Aim of the exercise: In the listing below, print exactly the lines between the line holding "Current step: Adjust" and the line holding "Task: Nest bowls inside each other", inclusive, and no more.

================

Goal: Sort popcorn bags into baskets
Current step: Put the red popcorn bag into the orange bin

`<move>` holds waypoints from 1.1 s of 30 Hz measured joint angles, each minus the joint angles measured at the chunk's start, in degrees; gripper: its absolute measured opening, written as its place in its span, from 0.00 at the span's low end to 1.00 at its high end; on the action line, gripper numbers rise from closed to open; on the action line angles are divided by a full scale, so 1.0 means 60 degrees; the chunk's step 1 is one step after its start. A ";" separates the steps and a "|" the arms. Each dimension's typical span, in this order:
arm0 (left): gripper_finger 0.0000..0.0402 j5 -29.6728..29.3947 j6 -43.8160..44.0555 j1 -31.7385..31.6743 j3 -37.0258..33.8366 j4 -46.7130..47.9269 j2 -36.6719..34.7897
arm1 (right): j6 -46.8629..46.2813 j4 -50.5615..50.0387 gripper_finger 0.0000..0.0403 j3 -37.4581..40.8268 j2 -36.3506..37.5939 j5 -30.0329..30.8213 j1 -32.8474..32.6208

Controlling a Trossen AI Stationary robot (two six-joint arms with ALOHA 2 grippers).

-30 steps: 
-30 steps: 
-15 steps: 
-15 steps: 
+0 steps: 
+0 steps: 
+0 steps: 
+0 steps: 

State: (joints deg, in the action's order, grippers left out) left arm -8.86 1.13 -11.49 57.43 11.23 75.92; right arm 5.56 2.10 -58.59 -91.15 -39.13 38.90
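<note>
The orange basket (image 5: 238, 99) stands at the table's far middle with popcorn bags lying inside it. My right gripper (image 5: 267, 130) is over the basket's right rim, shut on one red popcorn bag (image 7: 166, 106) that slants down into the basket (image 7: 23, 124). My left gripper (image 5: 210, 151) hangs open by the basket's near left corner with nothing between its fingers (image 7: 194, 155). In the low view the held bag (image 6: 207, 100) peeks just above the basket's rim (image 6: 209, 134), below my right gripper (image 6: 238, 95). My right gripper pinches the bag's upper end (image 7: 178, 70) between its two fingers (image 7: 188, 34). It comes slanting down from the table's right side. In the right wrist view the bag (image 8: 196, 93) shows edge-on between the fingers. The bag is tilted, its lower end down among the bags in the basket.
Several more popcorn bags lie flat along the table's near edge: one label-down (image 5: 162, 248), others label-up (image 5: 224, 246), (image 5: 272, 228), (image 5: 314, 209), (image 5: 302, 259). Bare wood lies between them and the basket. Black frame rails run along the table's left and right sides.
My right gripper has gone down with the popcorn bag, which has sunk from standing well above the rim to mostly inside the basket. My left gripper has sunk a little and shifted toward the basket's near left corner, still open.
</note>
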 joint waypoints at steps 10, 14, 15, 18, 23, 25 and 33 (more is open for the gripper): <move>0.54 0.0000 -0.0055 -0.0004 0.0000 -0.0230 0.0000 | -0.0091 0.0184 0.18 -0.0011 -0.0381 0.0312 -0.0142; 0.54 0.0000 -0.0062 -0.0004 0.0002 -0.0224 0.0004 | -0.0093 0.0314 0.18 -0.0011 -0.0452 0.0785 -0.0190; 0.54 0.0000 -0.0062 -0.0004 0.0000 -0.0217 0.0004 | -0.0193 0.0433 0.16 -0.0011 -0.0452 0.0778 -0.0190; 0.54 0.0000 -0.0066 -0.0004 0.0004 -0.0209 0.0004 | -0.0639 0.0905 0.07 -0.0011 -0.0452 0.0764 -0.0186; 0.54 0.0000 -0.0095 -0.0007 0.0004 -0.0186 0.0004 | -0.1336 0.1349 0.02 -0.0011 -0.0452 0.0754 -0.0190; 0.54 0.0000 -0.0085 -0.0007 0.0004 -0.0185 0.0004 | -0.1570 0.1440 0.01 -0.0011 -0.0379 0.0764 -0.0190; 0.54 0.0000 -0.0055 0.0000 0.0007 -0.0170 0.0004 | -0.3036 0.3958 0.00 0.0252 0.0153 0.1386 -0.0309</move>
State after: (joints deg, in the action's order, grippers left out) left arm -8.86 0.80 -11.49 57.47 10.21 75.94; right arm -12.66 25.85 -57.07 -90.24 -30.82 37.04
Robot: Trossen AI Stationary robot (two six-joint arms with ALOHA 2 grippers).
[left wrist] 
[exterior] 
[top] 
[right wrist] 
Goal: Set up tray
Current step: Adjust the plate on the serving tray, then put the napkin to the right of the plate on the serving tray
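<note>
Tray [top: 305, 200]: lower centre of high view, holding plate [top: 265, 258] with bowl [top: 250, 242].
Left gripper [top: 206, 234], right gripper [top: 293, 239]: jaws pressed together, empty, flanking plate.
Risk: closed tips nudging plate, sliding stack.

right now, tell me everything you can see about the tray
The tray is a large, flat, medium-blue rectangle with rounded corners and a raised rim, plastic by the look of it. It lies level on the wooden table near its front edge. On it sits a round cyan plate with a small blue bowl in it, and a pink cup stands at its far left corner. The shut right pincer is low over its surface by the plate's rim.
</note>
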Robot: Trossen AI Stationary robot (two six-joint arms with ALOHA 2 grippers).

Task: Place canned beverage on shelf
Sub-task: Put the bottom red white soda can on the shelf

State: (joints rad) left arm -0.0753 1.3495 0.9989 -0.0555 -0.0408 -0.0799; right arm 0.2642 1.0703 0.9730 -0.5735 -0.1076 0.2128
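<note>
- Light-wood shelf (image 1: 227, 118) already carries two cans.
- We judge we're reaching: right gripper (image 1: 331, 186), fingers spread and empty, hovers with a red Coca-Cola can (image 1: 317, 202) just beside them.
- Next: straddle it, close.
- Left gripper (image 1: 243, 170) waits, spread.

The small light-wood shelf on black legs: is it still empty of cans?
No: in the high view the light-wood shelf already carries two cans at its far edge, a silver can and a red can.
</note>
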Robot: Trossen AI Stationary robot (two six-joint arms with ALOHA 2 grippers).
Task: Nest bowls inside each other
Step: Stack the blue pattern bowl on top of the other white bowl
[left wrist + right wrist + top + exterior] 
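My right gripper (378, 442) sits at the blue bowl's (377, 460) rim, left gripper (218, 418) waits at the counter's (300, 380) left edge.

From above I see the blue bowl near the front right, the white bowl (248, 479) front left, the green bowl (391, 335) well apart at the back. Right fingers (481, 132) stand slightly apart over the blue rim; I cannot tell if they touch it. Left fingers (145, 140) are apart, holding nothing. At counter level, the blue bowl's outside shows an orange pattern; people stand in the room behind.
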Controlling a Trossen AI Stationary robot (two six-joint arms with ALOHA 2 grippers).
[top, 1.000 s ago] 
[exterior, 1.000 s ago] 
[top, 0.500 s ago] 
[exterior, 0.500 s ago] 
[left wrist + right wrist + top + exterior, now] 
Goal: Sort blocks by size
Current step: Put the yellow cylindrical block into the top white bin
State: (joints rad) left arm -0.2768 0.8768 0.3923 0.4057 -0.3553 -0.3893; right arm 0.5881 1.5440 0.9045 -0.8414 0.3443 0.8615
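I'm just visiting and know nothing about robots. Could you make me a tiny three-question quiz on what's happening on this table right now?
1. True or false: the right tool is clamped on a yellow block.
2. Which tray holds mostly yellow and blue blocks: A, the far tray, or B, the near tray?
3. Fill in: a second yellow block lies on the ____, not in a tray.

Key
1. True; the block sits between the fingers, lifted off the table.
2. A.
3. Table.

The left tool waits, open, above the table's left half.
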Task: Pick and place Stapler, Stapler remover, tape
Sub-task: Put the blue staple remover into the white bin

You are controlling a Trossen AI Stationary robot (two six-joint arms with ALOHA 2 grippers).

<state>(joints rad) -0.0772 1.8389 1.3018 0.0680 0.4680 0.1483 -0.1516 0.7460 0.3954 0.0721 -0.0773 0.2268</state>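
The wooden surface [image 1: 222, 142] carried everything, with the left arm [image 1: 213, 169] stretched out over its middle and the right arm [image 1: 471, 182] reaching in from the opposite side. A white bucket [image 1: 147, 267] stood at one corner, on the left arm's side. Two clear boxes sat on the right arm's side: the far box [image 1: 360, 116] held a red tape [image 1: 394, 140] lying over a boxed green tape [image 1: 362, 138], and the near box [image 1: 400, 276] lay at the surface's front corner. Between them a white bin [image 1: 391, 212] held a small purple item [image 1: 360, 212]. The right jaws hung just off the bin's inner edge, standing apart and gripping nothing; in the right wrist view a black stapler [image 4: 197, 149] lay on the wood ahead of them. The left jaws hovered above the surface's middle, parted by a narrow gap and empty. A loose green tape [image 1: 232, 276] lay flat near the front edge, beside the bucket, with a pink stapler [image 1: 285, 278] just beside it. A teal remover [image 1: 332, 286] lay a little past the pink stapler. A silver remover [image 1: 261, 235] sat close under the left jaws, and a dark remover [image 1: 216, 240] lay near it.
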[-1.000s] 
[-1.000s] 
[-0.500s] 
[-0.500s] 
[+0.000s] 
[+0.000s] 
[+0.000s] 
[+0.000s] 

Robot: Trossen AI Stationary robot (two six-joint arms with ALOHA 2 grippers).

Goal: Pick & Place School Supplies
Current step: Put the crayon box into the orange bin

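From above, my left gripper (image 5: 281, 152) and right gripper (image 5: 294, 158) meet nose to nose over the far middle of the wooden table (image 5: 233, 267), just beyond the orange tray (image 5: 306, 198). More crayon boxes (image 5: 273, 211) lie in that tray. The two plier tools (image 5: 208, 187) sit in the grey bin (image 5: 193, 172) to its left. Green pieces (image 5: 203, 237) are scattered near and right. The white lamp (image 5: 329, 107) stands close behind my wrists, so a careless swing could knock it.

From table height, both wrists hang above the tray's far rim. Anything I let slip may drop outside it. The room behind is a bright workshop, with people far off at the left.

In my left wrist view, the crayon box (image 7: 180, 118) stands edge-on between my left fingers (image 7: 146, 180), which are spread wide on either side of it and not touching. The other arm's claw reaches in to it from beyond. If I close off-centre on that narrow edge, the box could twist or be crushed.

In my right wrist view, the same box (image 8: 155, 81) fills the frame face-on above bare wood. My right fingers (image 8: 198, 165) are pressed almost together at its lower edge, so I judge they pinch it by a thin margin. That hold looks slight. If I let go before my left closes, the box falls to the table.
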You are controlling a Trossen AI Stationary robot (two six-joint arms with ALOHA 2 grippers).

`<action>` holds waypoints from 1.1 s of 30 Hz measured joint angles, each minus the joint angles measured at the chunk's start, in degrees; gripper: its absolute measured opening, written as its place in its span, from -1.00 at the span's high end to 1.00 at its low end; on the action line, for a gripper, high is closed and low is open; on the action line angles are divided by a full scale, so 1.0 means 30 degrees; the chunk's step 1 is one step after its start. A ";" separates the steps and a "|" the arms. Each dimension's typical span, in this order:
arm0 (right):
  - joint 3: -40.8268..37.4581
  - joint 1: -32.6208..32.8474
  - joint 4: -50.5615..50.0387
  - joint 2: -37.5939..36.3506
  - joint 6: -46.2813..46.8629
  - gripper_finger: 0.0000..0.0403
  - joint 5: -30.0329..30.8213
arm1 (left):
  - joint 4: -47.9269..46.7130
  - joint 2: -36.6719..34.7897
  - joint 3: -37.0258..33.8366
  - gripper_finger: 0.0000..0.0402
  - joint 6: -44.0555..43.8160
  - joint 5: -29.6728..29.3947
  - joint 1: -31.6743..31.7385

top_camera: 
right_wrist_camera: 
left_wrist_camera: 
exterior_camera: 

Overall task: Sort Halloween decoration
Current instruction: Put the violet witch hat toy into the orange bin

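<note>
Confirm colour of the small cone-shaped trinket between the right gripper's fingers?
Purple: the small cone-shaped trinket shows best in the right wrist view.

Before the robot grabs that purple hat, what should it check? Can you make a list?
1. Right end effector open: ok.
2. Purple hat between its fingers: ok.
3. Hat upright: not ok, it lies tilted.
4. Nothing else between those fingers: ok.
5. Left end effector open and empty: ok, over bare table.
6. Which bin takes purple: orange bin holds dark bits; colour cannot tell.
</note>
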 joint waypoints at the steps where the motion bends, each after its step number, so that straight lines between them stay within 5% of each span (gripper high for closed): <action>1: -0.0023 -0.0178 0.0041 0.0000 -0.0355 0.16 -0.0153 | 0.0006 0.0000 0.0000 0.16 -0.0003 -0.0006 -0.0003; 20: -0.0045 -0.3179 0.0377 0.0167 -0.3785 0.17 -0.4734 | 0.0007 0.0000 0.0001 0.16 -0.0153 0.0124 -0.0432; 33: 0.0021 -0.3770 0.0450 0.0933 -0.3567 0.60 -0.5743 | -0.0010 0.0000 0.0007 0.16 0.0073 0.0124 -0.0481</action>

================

Solution for this exercise:
Current step: Adjust the plate on the serving tray, then put the napkin to the right of the plate on the serving tray
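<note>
Tray [top: 305, 200]: lower centre of high view, holding plate [top: 265, 258] with bowl [top: 250, 242].
Left gripper [top: 206, 234], right gripper [top: 293, 239]: jaws pressed together, empty, flanking plate.
Risk: closed tips nudging plate, sliding stack.

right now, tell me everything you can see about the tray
The tray is a large, flat, medium-blue rectangle with rounded corners and a raised rim, plastic by the look of it. It lies level on the wooden table near its front edge. On it sits a round cyan plate with a small blue bowl in it, and a pink cup stands at its far left corner. The shut right pincer is low over its surface by the plate's rim.
</note>
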Robot: Trossen AI Stationary robot (two six-joint arms with ALOHA 2 grippers).

Task: Place canned beverage on shelf
Sub-task: Put the bottom red white soda can on the shelf

State: (joints rad) left arm -0.0753 1.3495 0.9989 -0.0555 -0.0408 -0.0799; right arm 0.2642 1.0703 0.9730 -0.5735 -0.1076 0.2128
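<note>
- Light-wood shelf (image 1: 227, 118) already carries two cans.
- We judge we're reaching: right gripper (image 1: 331, 186), fingers spread and empty, hovers with a red Coca-Cola can (image 1: 317, 202) just beside them.
- Next: straddle it, close.
- Left gripper (image 1: 243, 170) waits, spread.

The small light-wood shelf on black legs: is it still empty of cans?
No: in the high view the light-wood shelf already carries two cans at its far edge, a silver can and a red can.
</note>
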Robot: Trossen AI Stationary robot (two six-joint arms with ALOHA 2 grippers).
Task: Nest bowls inside each other

The work on this exercise is done.